Telemetry & Observability

tileserver-rs exports observability data via two independent pipelines:

OTLP push — traces + metrics pushed to an OpenTelemetry collector over gRPC (Grafana Alloy, OTel Collector, Jaeger, …).
Prometheus pull — a dedicated /metrics HTTP listener exposing the same metrics in Prometheus text format for direct scraping.

Both pipelines feed off the same instrument handles, so enabling them in any combination has no effect on hot-path performance — recording a metric is a single atomic load when neither pipeline is active.

Quick Start

Prometheus scraping (recommended for production)

[telemetry]
prometheus_bind = "127.0.0.1:9100"
metrics_label_cardinality = "strict"

Then point Prometheus at http://your-host:9100/metrics. No OTLP collector required.

OTLP push (traces + metrics)

[telemetry]
enabled = true
endpoint = "http://localhost:4317"

This enables both traces and metrics, exported to an OTLP-compatible collector on port 4317 (gRPC).

Both at once

[telemetry]
enabled = true                       # OTLP push
endpoint = "http://localhost:4317"
prometheus_bind = "127.0.0.1:9100"   # Prometheus pull
metrics_label_cardinality = "strict"

What's Exported

Traces

Every HTTP request creates a span with method, path, status, and duration. Traces use the standard tracing crate integration — all structured log events in the codebase become span events.
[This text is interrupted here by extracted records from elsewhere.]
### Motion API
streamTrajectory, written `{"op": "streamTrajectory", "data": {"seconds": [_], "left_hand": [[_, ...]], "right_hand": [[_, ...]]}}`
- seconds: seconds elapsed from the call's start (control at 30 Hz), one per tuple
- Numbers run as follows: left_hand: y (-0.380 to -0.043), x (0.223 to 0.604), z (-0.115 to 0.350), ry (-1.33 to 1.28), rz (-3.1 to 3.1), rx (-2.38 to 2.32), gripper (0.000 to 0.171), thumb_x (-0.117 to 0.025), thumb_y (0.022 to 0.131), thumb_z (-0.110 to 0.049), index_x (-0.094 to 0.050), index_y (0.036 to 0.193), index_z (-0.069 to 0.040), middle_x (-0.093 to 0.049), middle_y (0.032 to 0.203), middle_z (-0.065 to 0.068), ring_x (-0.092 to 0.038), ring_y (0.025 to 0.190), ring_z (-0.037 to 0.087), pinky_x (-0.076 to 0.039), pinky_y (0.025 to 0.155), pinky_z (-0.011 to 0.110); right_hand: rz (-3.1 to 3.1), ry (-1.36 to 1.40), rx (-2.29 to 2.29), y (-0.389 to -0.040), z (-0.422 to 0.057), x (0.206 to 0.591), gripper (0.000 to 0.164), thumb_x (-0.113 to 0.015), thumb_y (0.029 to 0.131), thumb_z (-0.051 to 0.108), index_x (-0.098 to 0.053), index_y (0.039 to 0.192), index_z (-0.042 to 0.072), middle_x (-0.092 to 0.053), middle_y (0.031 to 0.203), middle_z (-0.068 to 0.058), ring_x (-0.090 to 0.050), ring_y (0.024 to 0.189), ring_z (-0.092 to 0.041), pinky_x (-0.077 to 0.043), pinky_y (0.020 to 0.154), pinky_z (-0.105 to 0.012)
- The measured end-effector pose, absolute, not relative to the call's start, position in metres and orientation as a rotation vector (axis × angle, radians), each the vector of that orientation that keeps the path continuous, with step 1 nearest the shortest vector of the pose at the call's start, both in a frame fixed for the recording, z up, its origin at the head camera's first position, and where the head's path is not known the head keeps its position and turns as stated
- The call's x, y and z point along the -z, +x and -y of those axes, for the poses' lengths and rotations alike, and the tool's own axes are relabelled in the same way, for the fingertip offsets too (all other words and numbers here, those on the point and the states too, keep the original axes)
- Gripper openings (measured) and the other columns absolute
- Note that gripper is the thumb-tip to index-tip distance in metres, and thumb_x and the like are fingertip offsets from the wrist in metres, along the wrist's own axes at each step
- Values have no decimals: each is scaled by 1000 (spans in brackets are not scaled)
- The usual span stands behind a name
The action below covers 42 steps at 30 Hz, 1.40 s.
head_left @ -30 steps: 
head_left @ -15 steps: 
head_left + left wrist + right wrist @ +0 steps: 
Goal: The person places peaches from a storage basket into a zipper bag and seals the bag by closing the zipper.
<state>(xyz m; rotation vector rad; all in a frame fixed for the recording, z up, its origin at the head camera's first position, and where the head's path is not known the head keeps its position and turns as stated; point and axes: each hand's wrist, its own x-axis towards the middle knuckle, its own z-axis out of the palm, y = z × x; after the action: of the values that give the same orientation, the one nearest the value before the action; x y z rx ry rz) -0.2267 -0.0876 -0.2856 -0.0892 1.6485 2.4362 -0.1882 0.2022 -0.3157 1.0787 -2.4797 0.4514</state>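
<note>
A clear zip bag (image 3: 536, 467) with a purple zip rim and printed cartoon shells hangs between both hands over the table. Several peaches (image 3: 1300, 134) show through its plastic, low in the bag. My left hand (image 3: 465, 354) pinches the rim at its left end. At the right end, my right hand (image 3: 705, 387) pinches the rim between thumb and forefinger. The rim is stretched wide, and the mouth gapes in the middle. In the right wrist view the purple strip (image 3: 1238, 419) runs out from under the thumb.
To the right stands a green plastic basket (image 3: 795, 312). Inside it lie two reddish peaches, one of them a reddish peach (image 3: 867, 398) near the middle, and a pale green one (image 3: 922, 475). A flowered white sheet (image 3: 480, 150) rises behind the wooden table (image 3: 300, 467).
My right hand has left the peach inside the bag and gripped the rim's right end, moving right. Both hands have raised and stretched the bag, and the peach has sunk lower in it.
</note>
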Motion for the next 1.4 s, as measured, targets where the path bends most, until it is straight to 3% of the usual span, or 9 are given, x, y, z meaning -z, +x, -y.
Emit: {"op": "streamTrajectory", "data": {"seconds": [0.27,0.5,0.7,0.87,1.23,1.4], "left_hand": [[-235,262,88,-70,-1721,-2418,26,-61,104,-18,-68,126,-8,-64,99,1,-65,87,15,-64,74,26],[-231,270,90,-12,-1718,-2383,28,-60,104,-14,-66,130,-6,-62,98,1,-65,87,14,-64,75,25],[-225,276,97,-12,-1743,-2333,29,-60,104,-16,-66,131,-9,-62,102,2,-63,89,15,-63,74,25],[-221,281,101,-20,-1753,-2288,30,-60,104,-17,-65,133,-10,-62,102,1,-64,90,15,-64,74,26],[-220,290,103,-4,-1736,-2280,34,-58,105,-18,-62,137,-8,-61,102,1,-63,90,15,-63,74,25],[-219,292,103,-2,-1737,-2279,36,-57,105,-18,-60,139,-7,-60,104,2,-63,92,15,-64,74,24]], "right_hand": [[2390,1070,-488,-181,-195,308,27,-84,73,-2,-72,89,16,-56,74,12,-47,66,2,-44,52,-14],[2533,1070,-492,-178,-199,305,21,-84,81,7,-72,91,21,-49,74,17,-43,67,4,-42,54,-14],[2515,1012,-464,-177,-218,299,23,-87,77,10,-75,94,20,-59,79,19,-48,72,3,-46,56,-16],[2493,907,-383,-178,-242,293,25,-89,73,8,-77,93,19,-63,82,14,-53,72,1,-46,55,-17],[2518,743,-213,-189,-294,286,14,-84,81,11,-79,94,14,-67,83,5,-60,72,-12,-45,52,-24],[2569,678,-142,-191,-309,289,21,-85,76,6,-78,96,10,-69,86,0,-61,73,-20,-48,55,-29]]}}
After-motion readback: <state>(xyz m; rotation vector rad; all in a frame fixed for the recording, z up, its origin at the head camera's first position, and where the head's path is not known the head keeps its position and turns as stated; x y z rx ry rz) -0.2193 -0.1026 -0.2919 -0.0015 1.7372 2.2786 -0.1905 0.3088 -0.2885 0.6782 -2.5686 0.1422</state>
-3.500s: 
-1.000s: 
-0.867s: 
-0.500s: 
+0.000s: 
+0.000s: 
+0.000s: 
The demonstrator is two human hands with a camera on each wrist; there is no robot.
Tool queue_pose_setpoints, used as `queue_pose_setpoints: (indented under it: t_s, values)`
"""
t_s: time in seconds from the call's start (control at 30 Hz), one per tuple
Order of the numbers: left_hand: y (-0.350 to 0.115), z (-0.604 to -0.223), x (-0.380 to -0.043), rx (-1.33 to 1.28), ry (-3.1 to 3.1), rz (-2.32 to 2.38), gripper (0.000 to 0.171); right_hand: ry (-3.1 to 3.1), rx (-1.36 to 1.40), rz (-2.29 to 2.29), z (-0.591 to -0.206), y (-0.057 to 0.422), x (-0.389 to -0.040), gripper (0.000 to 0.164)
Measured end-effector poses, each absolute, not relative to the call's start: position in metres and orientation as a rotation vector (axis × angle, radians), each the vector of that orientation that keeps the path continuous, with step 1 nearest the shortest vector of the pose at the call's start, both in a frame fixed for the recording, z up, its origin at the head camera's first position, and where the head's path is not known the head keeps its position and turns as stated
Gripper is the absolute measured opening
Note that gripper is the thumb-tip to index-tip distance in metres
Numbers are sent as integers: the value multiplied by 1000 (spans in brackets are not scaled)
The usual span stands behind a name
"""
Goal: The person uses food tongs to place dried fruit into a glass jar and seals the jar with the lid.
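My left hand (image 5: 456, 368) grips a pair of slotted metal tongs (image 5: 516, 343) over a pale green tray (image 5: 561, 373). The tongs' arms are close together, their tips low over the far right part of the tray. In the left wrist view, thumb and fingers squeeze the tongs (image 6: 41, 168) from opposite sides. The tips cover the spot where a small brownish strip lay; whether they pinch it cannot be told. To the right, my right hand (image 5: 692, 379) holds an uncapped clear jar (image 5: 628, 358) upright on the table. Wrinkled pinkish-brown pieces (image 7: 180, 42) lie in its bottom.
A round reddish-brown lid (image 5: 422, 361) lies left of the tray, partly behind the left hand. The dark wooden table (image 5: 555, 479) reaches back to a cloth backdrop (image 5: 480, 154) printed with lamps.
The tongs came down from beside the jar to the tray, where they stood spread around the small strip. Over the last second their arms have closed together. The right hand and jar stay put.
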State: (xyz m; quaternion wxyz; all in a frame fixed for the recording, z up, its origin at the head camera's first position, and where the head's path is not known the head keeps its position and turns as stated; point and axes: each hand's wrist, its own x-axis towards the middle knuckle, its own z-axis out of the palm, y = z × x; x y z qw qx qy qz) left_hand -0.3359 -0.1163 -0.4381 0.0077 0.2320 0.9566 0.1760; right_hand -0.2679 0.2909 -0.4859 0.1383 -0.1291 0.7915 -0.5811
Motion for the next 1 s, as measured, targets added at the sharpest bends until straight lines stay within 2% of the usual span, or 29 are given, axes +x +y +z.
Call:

Traces are OTLP-only (Prometheus does not have a trace data model).

Metrics

The same 10 metrics are emitted to both pipelines:

Metric	Type	Unit	Labels	Description
`http_requests_total`	counter	—	`route`, `status_class`	HTTP requests by matched route + status
`http_request_duration_seconds`	histogram	s	`route`, `status_class`	Per-request latency
`http_requests_in_flight`	up-down	—	—	In-flight HTTP requests
`tile_requests_total`	counter	—	`source`, `format`, `z_bucket`, `outcome`	Tile lookups (hit/miss/not_found/error)
`tile_request_duration_seconds`	histogram	s	`source`, `format`, `z_bucket`, `outcome`	End-to-end tile latency
`tile_request_bytes`	histogram	By	`source`, `format`	Tile response payload size
`tile_cache_hits_total`	counter	—	`source`	In-process tile cache hits
`tile_cache_misses_total`	counter	—	`source`	In-process tile cache misses
`render_duration_seconds`	histogram	s	`style`, `format`	Native MapLibre raster render duration
`render_errors_total`	counter	—	`style`, `reason`	Native render failures bucketed by reason

The route label uses the matched Axum route template (/data/{source}/{z}/{x}/{y_fmt}) — never the raw URL — so paths stay bounded. The status_class label collapses HTTP status codes into 1xx/2xx/3xx/4xx/5xx.

Configuration Reference

[telemetry]
# OTLP push pipeline
enabled = true                       # Enable OTLP traces + metrics push (default: false)
endpoint = "http://localhost:4317"   # OTLP gRPC endpoint
service_name = "tileserver-rs"       # Service name in traces/metrics
sample_rate = 1.0                    # Trace sampling (0.0–1.0; metrics ignore this)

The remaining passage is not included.